Work item:
For the entries below, repeat exactly each line starting with the one that contains "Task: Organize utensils" and going on through the one that contains "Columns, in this", and no others.

Data supplied:
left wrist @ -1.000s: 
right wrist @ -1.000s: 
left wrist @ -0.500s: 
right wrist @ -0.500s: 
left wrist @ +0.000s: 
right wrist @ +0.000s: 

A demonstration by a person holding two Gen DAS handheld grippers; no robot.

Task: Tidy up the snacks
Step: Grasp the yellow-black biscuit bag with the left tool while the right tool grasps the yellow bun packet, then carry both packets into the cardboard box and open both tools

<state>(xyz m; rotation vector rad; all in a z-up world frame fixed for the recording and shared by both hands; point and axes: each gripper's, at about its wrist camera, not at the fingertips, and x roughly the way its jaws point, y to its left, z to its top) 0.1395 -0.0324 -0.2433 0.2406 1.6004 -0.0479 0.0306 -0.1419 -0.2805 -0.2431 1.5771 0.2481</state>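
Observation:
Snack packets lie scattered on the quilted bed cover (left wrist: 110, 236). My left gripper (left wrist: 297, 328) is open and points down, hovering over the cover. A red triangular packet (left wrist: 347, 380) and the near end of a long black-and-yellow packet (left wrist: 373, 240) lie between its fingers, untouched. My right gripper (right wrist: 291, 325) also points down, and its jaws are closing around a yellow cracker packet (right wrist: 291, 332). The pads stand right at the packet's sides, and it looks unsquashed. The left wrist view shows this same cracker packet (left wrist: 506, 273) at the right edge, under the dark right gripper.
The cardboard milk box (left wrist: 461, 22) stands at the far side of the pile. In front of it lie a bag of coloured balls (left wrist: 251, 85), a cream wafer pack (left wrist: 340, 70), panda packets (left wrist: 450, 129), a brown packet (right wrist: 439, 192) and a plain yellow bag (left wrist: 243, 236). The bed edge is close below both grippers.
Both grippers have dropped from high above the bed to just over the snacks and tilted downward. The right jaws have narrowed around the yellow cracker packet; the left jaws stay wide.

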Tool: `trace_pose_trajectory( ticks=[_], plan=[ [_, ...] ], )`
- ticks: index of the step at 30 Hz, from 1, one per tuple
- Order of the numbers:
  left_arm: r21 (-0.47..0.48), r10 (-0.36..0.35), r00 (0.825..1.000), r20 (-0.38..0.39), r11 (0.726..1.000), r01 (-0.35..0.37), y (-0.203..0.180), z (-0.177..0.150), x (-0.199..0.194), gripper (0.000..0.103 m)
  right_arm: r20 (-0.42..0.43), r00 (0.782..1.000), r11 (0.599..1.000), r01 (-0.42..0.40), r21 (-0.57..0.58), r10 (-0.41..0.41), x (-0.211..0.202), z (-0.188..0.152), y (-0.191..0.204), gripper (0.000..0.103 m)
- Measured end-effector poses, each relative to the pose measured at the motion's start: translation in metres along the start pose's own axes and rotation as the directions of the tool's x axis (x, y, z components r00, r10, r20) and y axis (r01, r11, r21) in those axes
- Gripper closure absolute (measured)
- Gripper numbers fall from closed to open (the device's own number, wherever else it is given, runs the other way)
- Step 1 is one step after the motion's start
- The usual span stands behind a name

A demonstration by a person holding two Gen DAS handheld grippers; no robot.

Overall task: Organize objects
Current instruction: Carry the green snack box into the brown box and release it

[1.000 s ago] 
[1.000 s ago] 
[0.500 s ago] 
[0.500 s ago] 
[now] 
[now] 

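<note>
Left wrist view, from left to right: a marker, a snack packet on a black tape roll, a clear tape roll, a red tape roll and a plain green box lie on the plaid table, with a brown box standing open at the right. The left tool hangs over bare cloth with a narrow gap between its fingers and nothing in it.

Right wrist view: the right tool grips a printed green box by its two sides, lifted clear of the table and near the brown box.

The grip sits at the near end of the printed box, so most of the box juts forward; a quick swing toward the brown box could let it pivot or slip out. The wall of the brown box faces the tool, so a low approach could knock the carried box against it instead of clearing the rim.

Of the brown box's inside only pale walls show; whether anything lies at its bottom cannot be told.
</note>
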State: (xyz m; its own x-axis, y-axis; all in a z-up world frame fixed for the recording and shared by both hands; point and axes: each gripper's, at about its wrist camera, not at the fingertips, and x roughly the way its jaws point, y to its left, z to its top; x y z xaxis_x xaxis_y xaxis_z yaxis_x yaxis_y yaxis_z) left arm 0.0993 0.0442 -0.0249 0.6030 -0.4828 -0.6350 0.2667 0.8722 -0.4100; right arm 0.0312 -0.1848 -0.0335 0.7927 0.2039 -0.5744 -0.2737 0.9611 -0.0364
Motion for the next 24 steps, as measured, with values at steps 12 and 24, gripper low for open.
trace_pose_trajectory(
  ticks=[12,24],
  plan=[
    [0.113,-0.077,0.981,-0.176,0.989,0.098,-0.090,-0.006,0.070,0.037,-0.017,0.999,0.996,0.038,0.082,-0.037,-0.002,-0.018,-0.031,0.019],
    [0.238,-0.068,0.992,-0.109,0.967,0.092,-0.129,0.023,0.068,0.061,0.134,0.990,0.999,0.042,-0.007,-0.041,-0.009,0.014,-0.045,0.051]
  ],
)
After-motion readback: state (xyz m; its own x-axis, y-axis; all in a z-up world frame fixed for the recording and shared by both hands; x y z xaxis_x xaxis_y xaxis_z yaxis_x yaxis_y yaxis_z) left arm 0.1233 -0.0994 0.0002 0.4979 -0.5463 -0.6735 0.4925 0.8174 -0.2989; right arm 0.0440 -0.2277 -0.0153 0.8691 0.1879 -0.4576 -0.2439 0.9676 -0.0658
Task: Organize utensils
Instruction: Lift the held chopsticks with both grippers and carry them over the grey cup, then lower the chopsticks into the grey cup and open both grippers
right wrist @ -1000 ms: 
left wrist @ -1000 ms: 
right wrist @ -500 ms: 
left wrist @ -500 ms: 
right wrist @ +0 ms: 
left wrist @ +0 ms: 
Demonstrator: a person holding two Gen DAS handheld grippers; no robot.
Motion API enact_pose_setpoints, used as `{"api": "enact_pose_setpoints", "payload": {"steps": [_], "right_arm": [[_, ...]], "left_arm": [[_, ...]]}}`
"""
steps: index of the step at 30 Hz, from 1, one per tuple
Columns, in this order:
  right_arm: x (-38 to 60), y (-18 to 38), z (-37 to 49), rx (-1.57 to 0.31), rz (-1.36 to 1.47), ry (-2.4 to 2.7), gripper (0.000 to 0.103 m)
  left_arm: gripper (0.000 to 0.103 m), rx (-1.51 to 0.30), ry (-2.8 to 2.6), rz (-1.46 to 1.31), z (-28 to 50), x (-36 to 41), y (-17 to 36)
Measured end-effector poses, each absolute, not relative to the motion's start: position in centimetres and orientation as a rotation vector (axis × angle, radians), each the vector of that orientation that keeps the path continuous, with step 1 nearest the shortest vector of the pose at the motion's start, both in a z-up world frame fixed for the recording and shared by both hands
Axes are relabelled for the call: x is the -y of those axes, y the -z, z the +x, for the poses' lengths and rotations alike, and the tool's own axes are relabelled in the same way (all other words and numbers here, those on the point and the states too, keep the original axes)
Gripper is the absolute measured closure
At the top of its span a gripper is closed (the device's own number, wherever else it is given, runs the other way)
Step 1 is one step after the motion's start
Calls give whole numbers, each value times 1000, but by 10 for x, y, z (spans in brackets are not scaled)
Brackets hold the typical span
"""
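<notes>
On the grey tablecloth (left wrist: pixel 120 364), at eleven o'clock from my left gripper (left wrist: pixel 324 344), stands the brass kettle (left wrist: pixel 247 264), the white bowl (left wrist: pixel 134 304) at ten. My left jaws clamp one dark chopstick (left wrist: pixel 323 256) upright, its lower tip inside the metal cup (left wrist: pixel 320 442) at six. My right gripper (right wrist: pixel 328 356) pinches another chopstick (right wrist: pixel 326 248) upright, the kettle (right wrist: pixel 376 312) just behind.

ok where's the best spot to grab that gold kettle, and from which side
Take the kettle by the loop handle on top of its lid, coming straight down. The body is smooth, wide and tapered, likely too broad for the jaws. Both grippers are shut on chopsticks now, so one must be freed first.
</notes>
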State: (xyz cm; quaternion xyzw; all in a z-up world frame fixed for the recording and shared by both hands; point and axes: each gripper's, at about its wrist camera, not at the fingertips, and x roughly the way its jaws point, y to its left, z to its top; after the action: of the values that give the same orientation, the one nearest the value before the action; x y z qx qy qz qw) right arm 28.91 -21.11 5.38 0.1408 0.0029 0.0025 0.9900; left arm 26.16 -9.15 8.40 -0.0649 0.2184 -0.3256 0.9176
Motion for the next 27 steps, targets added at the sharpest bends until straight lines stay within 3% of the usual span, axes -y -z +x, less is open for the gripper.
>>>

Exercise answer:
Task: Organize utensils
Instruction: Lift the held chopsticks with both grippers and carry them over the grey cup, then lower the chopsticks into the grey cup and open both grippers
right wrist @ -1000 ms: 
left wrist @ -1000 ms: 
right wrist @ -500 ms: 
left wrist @ -500 ms: 
right wrist @ +0 ms: 
left wrist @ +0 ms: 
Demonstrator: a person holding two Gen DAS handheld grippers; no robot.
Motion API enact_pose_setpoints, used as `{"api": "enact_pose_setpoints", "payload": {"steps": [_], "right_arm": [[_, ...]], "left_arm": [[_, ...]]}}`
"""
steps: index of the step at 30 Hz, from 1, one per tuple
Columns, in this order:

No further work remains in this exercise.